By Hsiu Yu Ho | 06/19/2018

We must improve medication safety for our elders.

I care, I can, and I changeAs frontline staff members who provide elder care, nurses should inquire more frequently about, and develop better understanding of, medication use among older patients.

Elder care is one of healthcare’s major challenges. According to the 2016 Health Statistics Index published by Taiwan’s Ministry of Health and Welfare, elders accounted for 10.9 percent of Taiwan’s population in 2011, thus meeting the criterion for an aging society as defined by the World Health Organization (WHO). According to Taiwan’s National Development Council, the percentage of elderly people in Taiwan’s population reached 14.5 percent in 2018, which makes it an aged society, according to WHO’s definition. By 2026, the percentage of older people in Taiwan will increase to 20 percent, leading to what WHO defines as a hyperaged society, and may reach 38.9 percent by 2061. These data indicate how important the elder care issue is, as use of medical resources and demand for healthcare will both increase.

PIM, a global problem
Usage of potentially inappropriate medications (PIM) by elderly people is a serious global public health problem. Elderly patients are prone to comorbidities, multiple illnesses, and polypharmacy, thus increasing their risk of exposure to drug-to-drug interactions and PIM. Studies show that use of PIM by elderly people causes major adverse drug eventslower health-related quality of life (poor health), emergency hospitalization, and emergency treatmentseven death—and leads to higher medical or total healthcare costs for PIM users compared to those who do not use PIMs. 

A systematic literature review shows that, depending on sample size, research site, and assessment tools, prevalence of PIM use among elderly people varies greatly, ranging from approximately 3.6 percent to 92.0 percent. Prevalence of PIM use among elderly people in Taiwan is similar—9.8 percent to 91.2 percent—suggesting that PIM use in Taiwan is no less serious than in North America and Europe. 

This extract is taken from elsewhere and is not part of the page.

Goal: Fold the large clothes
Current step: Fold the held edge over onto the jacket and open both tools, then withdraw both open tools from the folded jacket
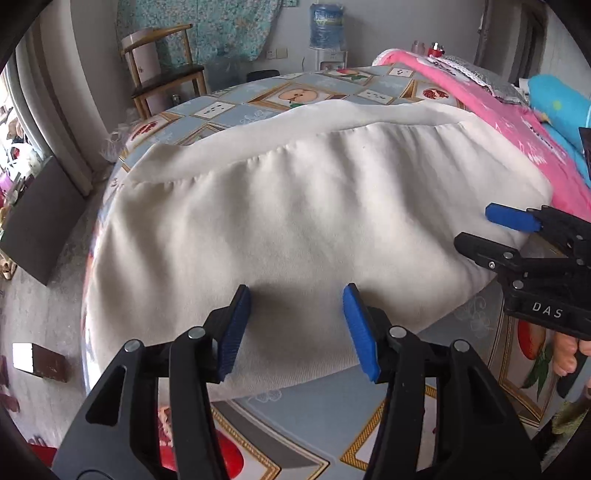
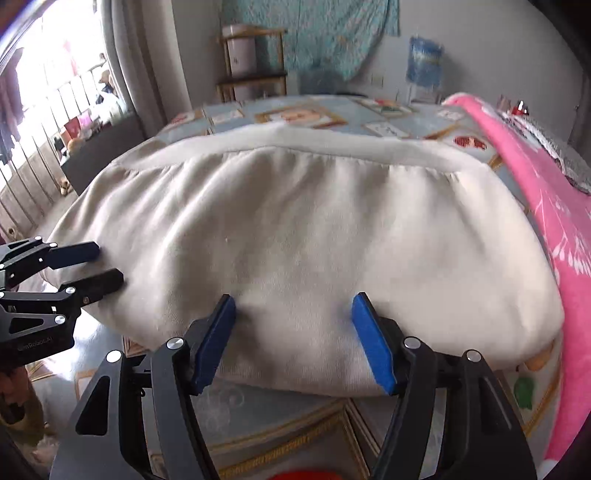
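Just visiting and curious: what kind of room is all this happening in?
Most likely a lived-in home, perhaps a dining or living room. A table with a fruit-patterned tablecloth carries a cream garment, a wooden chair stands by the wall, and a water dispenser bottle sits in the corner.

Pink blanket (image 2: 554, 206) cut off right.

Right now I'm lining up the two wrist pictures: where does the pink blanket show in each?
Left wrist view: the pink blanket runs along the upper right, beyond the cream garment.
Right wrist view: the pink blanket fills the right edge, from top to bottom.
Shared landmark: the blue water bottle by the back wall.
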`<state>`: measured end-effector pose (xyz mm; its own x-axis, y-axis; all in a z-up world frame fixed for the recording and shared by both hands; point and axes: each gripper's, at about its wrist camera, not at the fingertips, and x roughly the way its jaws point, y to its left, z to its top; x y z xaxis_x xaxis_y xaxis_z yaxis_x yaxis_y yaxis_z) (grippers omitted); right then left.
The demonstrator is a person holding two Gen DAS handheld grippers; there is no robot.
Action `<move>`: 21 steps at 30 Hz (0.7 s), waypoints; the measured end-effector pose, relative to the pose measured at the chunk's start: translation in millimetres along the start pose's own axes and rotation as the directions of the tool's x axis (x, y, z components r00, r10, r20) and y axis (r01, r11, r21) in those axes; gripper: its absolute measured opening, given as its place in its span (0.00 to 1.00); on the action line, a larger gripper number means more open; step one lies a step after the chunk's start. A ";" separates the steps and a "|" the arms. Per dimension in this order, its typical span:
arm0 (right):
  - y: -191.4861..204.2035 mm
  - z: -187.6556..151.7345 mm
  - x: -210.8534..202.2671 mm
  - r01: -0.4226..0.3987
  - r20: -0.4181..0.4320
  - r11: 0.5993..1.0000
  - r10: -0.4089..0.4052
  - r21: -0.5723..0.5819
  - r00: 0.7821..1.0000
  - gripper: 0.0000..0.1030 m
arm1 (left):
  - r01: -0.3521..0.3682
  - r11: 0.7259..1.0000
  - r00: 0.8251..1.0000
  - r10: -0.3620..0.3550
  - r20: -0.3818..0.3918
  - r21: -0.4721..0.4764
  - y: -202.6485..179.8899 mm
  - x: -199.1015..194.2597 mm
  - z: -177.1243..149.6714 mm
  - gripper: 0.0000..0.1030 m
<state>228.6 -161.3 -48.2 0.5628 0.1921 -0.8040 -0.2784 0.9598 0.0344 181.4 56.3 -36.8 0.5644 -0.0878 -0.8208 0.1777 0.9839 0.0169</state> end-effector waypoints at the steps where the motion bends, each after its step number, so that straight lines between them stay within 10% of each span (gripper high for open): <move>1: -1.1 3.4 -7.8 -0.004 0.000 1.000 0.004 0.018 1.000 0.62 | 0.002 1.000 1.000 -0.002 0.000 -0.010 -0.1 -5.3 1.0 0.48; 5: 10.2 6.3 -35.2 -0.071 0.103 0.997 0.074 -0.036 0.992 0.62 | 0.067 0.998 0.996 -0.066 0.065 -0.016 -8.2 -23.8 6.8 0.48; 10: 19.2 -15.1 -9.9 -0.057 0.036 0.994 0.061 -0.095 0.998 0.62 | 0.069 0.998 0.998 -0.069 0.006 -0.004 -24.4 6.9 1.2 0.50; 18: -63.3 -14.4 -44.9 0.129 0.087 0.989 -0.136 0.076 0.987 0.62 | 0.125 0.991 0.992 -0.124 0.013 -0.053 -6.6 2.2 -3.5 0.52; 21: -95.3 -26.8 -28.7 0.028 0.080 0.990 -0.039 0.141 0.996 0.62 | 0.129 0.989 0.992 -0.128 0.021 -0.069 -7.4 2.4 -3.5 0.52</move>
<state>218.1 -263.8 -44.3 0.6340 0.1700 -0.7544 -0.1502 0.9840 0.0955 178.7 49.4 -40.9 0.5541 -0.2164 -0.8039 0.1934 0.9727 -0.1286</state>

Factors that affect medication and PIM use among older people are complex, and the consequences of PIM use can be difficult to describe, whether in terms of specific impact of one disease on another or interaction between one drug and another. Because of the complex mix of issues, symptoms, and medical treatments, past studies focused on specific drugs for single diseases or multiple prescriptions for elders and paid little attention to comorbidities. Even though many empirical studies on PIM use have been conducted, causal factors are still hotly debated and should, therefore, be examined further. 

Patient safety comes first
During our study of medication safety for elders, other healthcare staff members frequently confronted us. Physicians questioned us for challenging their prescription authority. Pharmacists accused us of overstepping our boundaries and invading their turf. Even some nurses doubted our right to challenge physician authority and pharmacist professionalism, given that we were only in charge of medication administration. 

My nursing philosophy comes from three “IC” philosophies I hold in high regard—I care, I can, and I change. I have no greater sense of accomplishment in life than the feeling I have when I face challenges and overcome them. I believe physicians, pharmacists, and nurses all play important roles in ensuring medication safety for elderly clients. By working together, members of multidisciplinary teams improve health outcomes, enhance quality of life, and reduce morbidity and mortality caused by potentially inappropriate medication. 

Moreover, I believe nurses can reduce the risk of adverse drug events and achieve better health outcomes by reviewing medications prescribed for elderly patients. Medication administration is a critical part of nurses’ routine work. As frontline staff members who provide elder care, we should inquire more frequently about, and develop a better understanding of, medication use among our older patients. We should clarify indications and treatment goals of current prescriptions, verify risk factors of PIM use, and serve as bridges of communication between our elderly patients and the medical team. 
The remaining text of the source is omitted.